Mires and moorlands have the advantage that their underlying peats, which are incompletely decayed accumulations of plant remains, contain a record of their vegetation development over time. Analysis of these remains—pollen, spores, plant macrofossils—and of other properties of the peat, allows for reconstruction not only of their vegetation through time, but also of past climate change (Barber et al. 1994). Careful framing of multiple hypotheses permits inference of the relative effects of human activity on these landscapes.
Many nature conservationists may be unaware of the previous natural or semi-natural states of environments, beyond the past few decades. Indeed, 1949, when the national conservation agency was first established in the UK, has been used as a definitive baseline for comparative purposes of percentage habitat loss and degradation. Fortunately, enlightened staff in some of the national agencies have recognized the potential for paleoecologists to contribute much longer-term data to inform contemporary and future conservation. Nevertheless, assimilation and use of these data by conservation practitioners is not easy, requiring a more accessible form of presentation of paleovegetation data, particularly replacements for intricate pollen diagrams.
An early attempt to combine the use of paleoecology with contemporary research into moorland restoration commenced on Exmoor, southwest England, in the late 1990s. The contemporary work, reported later by Marrs et al. (2004), but without reference to the paleo studies, had set out experimental plots investigating the use (or not) of herbicides, summer grazing (or not), and their use in combination to control and reduce the dominance of purple moor grass (Molinia caerulea). This dominance was regarded as undesirable in this designated Environmentally Sensitive Area (ESA), both on aesthetic grounds—the plant produced monotonous landscapes in a much-visited national park—and because it offered unpalatable grazing for stock, principally sheep. It was assumed, based on contemporary observations and oral accounts, that the purple moor grass had recently supplanted heather (Calluna vulgaris)—a plant regarded as aesthetically pleasing.
Palaeoecological data confirmed the relatively recent spread and expansion of purple moor grass, but unexpectedly revealed that the landscape had alternated between grass moor (with purple moor grass probably only a minor component) and heather moorland over the past millennium (Chambers et al. 1999). These results legitimized present attempts to control the hitherto unprecedented spread and dominance of purple moor grass but offered different visions of what the landscape could look like. Combining the two separate lines of research (experimental plots and paleoecology) suggests that generalist-feeding ponies or cattle, rather than sheep (who are finicky feeders), might help to reduce the dominance of purple moor grass.
The hitherto unprecedented stocking levels of sheep could, in part, explain the recent decline of heather and its replacement by Molinia. Speculatively, the combination of previous land management and grazing practices, combined with climate changes through the Medieval Climate Anomaly and the Little Ice Age, might explain the previous alternations between grass moor and heather moorland. Thus, the vision of the future landscape, upon restoration from its current monotonous state, does not necessarily have to be the replacement of one dominant (Molinia) by another (Calluna): a more diverse mosaic of grass–heather moor could be envisaged.

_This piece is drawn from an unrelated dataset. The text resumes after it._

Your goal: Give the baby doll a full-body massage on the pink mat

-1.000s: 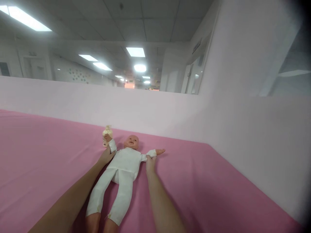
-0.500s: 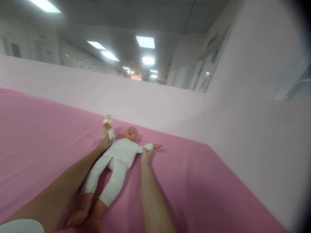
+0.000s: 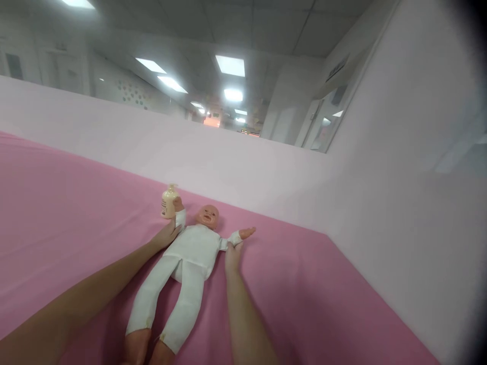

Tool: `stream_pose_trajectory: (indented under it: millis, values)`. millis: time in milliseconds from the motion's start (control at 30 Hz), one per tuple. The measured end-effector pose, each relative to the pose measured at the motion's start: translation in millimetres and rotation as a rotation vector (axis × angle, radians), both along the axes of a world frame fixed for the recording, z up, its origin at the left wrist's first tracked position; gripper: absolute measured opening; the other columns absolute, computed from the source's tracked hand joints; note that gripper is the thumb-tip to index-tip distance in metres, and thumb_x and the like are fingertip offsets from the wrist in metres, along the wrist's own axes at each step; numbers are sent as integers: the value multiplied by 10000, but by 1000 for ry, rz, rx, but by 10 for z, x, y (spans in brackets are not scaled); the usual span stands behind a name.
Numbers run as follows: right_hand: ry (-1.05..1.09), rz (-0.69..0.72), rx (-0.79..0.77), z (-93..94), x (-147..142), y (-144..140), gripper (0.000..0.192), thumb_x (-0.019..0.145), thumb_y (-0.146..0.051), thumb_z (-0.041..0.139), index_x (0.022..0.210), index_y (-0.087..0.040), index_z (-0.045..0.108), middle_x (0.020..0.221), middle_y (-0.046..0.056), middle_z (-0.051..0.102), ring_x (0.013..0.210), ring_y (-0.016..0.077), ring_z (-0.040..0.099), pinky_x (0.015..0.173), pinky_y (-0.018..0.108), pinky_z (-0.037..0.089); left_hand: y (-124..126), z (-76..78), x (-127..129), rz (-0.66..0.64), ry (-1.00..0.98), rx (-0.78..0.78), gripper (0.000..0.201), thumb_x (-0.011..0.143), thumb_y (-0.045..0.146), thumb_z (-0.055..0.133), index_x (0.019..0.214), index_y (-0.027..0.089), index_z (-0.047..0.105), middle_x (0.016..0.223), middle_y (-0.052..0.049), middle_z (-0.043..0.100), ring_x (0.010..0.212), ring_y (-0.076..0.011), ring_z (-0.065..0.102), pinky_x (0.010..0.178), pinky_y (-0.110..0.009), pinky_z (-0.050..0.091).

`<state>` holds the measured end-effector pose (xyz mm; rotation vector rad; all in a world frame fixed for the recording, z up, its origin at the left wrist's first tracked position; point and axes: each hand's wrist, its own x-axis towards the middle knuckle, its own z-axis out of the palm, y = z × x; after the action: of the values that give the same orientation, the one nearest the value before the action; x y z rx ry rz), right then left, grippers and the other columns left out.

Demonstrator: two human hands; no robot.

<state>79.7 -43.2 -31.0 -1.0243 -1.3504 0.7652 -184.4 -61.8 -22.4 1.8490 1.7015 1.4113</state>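
A baby doll [image 3: 194,248] with a white cloth body lies on its back on a pink sheet [image 3: 304,284], its head toward the far wall. My left hand [image 3: 168,234] is closed around the doll's sleeved arm on the left, which bends upward. On the other side, my right hand [image 3: 233,253] grips the doll's other arm, and the doll's small hand sticks out beyond it. A cream pump bottle [image 3: 168,203] stands upright behind the doll's raised hand, partly covered by it. The doll's feet are cut off by the bottom of the view.
Behind the sheet runs a low pale wall [image 3: 243,162] with a window above it. Another pale wall [image 3: 411,213] rises on the right and meets it at a corner. Ceiling lights [image 3: 230,66] and a door show through the glass.
The view has shifted slightly, so doll and bottle appear a little lower. The doll's arm on the right is now angled more upward, and its other hand has moved right, uncovering more of the bottle.
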Motion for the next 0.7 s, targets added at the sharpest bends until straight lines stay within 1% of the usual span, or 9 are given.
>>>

Figure 2: Paleoecological data (selected taxa) from Brecon Beacons, South Wales, showing rise and fall of Sphagnum (green arrows), and recent rise of purple moor grass (Molinia) after the start of the Industrial Revolution (14 cm depth).
Degraded mires in South Wales
In South Wales, it was acknowledged that many upland mires and moorlands are depauperate, lacking some typical mire plants, particularly some of the bog moss species. This was variously attributed to overgrazing, too-frequent burning, airborne pollution, peat erosion, and climate change, among other causes. In many localities, Molinia was dominant.

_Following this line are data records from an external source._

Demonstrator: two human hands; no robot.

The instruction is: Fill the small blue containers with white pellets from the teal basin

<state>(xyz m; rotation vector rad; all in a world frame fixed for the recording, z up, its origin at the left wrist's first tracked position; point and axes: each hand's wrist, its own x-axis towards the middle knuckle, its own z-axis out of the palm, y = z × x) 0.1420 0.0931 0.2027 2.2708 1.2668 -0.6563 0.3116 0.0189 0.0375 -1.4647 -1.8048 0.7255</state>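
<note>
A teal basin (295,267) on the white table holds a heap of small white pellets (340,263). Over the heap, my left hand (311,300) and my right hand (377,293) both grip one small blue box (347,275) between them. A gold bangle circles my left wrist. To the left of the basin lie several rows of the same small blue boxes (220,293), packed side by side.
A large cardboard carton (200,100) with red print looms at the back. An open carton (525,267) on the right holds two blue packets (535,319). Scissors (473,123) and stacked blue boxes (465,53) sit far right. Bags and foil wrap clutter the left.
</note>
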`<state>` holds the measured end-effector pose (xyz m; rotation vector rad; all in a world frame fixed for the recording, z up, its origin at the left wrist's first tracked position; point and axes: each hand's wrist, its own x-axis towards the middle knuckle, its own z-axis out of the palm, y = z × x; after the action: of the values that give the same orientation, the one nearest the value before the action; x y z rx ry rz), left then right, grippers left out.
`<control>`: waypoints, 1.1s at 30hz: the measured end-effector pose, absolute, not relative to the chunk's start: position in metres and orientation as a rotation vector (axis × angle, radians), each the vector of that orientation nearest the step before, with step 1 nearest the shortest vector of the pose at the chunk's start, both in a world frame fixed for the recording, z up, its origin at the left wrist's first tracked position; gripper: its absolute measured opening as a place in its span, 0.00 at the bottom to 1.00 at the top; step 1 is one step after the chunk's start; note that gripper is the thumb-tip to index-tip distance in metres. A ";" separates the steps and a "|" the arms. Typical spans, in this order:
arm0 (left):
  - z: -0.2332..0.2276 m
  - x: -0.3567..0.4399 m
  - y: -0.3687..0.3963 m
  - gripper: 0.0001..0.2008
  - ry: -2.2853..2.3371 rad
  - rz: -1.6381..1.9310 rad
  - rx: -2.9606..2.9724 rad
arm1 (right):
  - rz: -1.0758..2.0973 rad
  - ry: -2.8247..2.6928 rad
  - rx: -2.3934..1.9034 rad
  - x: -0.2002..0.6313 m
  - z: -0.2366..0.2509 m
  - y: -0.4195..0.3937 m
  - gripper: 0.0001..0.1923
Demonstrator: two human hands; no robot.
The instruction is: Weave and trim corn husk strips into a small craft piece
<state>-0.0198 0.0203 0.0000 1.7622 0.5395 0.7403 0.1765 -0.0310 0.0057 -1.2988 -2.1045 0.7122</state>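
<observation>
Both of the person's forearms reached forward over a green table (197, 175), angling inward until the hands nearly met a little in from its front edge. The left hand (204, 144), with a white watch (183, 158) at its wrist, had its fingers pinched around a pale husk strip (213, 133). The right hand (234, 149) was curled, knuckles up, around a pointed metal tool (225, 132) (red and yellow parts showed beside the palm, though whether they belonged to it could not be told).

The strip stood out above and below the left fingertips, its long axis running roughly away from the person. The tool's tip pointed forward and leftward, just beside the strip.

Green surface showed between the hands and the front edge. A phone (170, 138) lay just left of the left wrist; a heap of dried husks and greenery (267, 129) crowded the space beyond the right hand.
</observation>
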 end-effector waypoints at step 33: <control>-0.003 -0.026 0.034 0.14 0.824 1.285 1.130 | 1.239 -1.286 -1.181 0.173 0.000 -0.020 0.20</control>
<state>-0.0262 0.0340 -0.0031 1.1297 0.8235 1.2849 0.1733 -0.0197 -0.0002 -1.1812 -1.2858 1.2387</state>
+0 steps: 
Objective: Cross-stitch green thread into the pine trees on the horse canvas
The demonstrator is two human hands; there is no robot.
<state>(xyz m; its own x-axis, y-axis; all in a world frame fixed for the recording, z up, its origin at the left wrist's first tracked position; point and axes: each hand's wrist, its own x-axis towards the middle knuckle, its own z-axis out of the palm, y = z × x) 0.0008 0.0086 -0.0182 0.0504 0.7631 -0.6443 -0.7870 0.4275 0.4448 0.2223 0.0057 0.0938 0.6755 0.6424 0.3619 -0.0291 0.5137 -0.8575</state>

The amount of carbonaceous pollution that fell on the uplands since the start of the Industrial Revolution had been roughly calculated (Chambers et al. 1979), and there had been the assumption that sulfurous atmospheric pollution was largely to blame for loss of Sphagnum species, as in the Pennines (Lee et al. 1987). However, any associated nutrient loading, which might give competitive advantage to Molinia, was hardly considered, and is not easy to assess. Other sources of eutrophication might be long-distance nitrogen deposition associated with agricultural practices, and the fertilizer effect of droppings from sheep at high stocking levels being fed winter feed supplement, which could result in nutrient enrichment of uplands.

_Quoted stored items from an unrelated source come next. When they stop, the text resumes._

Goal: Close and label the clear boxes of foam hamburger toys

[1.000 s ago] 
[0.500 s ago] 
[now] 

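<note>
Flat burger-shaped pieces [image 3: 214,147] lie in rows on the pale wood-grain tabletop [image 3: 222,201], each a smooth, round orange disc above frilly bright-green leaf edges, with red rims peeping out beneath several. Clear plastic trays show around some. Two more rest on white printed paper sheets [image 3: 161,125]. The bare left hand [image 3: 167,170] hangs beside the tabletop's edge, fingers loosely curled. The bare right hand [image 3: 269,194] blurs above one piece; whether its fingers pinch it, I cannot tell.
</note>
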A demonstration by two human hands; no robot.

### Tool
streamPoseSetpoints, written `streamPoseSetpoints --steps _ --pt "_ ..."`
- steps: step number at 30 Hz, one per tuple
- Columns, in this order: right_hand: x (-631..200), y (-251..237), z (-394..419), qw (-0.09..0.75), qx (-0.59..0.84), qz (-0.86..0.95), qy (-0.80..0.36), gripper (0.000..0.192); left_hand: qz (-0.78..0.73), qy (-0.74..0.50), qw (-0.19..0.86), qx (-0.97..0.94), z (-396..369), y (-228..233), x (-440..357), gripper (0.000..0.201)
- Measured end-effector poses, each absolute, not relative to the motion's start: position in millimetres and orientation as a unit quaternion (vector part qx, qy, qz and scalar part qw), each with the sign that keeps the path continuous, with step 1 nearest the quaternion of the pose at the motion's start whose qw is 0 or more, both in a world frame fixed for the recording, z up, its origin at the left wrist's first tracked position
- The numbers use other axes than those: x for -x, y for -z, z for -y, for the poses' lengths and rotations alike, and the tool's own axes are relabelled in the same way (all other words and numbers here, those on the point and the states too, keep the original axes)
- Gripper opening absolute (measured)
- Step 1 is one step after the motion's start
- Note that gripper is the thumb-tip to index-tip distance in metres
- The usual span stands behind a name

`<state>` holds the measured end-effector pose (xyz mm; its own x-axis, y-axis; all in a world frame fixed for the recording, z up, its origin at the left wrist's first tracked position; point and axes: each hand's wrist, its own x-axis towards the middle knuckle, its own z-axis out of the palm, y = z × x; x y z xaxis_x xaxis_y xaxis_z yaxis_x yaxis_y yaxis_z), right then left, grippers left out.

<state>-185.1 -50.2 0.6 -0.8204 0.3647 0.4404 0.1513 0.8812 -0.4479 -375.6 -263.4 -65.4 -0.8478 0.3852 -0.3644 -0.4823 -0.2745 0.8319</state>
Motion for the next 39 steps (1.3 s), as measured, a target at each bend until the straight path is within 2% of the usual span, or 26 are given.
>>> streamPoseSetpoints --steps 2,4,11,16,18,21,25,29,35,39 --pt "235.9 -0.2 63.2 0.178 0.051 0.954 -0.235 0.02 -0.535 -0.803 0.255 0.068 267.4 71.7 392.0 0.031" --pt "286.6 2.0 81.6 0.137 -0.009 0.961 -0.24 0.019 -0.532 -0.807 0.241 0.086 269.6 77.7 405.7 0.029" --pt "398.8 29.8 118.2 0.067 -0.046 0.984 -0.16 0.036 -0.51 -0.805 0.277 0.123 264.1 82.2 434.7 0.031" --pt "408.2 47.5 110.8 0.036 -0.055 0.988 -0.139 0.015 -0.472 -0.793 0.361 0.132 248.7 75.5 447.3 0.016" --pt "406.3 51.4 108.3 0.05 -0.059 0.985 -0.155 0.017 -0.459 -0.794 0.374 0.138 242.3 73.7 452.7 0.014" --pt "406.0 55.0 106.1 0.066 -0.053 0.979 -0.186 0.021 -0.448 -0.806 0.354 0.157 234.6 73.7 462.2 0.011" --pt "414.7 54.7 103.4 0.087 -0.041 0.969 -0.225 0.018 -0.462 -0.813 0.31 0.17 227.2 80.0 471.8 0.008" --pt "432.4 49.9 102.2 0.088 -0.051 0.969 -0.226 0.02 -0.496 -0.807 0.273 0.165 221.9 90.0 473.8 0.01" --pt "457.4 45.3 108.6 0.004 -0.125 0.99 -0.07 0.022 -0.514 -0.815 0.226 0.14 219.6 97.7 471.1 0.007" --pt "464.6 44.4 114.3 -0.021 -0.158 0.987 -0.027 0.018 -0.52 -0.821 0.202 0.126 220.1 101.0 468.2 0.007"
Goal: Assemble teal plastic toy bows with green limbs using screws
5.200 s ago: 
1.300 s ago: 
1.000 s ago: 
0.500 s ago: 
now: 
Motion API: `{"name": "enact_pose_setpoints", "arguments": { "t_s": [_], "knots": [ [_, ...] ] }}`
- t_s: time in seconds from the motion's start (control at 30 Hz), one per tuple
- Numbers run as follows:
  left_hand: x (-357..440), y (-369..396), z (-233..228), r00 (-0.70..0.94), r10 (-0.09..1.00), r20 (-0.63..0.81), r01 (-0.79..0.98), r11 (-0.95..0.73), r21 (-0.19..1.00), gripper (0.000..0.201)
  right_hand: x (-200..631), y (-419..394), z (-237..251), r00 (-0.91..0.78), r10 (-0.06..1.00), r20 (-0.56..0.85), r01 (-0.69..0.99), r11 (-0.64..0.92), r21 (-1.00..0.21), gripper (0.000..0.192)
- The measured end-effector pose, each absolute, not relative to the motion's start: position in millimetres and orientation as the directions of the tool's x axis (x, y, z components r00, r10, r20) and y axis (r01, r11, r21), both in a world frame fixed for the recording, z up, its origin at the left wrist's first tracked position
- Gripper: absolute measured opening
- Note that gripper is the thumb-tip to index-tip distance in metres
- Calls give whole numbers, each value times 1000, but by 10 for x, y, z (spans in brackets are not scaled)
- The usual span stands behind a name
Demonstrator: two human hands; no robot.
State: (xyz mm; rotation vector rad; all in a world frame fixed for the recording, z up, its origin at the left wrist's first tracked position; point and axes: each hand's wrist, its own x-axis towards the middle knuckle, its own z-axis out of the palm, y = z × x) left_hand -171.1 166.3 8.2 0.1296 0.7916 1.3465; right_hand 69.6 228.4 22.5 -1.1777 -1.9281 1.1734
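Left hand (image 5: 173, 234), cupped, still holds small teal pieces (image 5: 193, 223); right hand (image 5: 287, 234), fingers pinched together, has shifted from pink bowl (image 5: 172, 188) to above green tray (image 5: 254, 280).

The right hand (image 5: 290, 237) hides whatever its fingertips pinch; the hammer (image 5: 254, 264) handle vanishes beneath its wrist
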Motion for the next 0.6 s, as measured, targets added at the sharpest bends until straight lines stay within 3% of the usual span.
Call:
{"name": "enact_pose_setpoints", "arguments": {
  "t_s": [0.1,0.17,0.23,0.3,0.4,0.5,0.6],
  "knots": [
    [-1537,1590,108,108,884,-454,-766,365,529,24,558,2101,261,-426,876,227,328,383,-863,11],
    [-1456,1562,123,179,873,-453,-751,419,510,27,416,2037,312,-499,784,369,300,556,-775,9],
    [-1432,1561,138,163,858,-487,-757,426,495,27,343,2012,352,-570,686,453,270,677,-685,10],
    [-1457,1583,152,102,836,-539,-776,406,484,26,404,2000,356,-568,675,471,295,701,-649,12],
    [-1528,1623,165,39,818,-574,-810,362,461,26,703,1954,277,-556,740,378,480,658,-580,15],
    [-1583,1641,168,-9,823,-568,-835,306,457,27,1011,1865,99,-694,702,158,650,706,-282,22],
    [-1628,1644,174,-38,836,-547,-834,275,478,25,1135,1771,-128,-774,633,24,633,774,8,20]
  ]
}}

On the Brecon Beacons, the current landscape is mainly treeless moorland and blanket bog. Some of the latter is eroding, with upstanding haggs (eroding blocks) of peat. The vegetation lacks diversity, with areas dominated variously by cotton sedge or purple moor grass. Palaeoecological research, commissioned by the Countryside Council for Wales (CCW; now Natural Resources, Wales), was undertaken to understand how the landscape had developed—not over the last few decades, but over the last 500 years. Radiocarbon dating showed that the peat had accumulated over several thousands of years, and so, with permission, the story was extended by taking peat monoliths economically using special field equipment (Fig. 1). The analysis of deep peat sections proved particularly useful, as it put the current vegetation state into a much longer time perspective (Chambers et al. 2013). The data showed that the current vegetation had no longevity, but rather had developed since the Industrial Revolution, with the rise of purple moor grass a recent feature after decline of centennial (but not millennial) dominance of Sphagnum (Fig. 2), suggesting a range of possible restoration targets.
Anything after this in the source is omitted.